▶ [Brief]
What you return must match the material exactly, with every line present.

▶ [Collected data]
════════════════

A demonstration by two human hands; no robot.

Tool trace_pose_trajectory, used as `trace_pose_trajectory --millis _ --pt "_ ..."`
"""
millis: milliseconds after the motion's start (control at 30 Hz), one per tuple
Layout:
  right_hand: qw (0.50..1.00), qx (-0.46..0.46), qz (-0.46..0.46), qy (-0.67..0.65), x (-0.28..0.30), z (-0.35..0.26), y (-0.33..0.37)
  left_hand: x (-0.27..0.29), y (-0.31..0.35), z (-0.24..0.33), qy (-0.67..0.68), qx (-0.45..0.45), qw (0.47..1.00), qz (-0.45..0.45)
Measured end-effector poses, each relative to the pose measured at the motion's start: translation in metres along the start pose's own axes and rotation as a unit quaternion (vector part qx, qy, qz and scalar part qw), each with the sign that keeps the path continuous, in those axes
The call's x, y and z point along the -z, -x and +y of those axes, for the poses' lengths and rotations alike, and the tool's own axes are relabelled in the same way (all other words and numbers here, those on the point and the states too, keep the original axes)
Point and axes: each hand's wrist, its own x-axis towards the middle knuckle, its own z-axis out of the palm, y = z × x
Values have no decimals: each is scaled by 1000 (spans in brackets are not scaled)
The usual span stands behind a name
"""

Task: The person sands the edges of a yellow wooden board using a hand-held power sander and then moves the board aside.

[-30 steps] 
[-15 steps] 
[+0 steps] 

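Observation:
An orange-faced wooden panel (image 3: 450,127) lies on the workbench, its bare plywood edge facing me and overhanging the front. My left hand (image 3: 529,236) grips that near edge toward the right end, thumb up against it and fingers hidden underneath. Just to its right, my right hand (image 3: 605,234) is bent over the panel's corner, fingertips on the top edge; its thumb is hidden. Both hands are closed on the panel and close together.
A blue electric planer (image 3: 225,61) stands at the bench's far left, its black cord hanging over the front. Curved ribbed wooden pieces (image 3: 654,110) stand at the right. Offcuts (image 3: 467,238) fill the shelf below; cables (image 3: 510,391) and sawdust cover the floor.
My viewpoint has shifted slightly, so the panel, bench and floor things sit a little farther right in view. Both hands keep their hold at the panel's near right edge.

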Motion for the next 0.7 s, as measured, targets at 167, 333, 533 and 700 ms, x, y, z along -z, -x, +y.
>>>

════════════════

▶ [Solution for this exercise]
A demonstration by two human hands; no robot.

Tool trace_pose_trajectory, used as `trace_pose_trajectory --millis _ --pt "_ ..."`
"""
millis: milliseconds after the motion's start (control at 30 Hz), one per tuple
Layout:
  right_hand: qw (0.50..1.00), qx (-0.46..0.46), qz (-0.46..0.46), qy (-0.67..0.65), x (-0.28..0.30), z (-0.35..0.26), y (-0.33..0.37)
  left_hand: x (-0.27..0.29), y (-0.31..0.35), z (-0.24..0.33), qy (-0.67..0.68), qx (-0.45..0.45), qw (0.47..1.00), qz (-0.45..0.45)
Measured end-effector poses, each relative to the pose measured at the motion's start: translation in metres along the start pose's own axes and rotation as a unit quaternion (vector part qx, qy, qz and scalar part qw), each with the sign that keeps the path continuous, in those axes
The call's x, y and z point along the -z, -x and +y of those axes, for the poses' lengths and rotations alike, and the tool's own axes are relabelled in the same way (all other words and numbers here, those on the point and the states too, keep the original axes)
Point and axes: each hand's wrist, its own x-axis towards the middle knuckle, its own z-axis out of the palm, y = z × x
Values have no decimals: each is scaled by 1000 (spans in brackets are not scaled)
The usual span stands behind a name
"""

Task: The person sands the edges of a yellow wooden board using a hand-held power sander and then moves the board aside.

[-30 steps] 
[-15 steps] 
[+0 steps] 

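Observation:
An orange-faced wooden panel (image 3: 450,127) lies on the workbench, its bare plywood edge facing me and overhanging the front. My left hand (image 3: 529,236) grips that near edge toward the right end, thumb up against it and fingers hidden underneath. Just to its right, my right hand (image 3: 605,234) is bent over the panel's corner, fingertips on the top edge; its thumb is hidden. Both hands are closed on the panel and close together.
A blue electric planer (image 3: 225,61) stands at the bench's far left, its black cord hanging over the front. Curved ribbed wooden pieces (image 3: 654,110) stand at the right. Offcuts (image 3: 467,238) fill the shelf below; cables (image 3: 510,391) and sawdust cover the floor.
My viewpoint has shifted slightly, so the panel, bench and floor things sit a little farther right in view. Both hands keep their hold at the panel's near right edge.
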
Motion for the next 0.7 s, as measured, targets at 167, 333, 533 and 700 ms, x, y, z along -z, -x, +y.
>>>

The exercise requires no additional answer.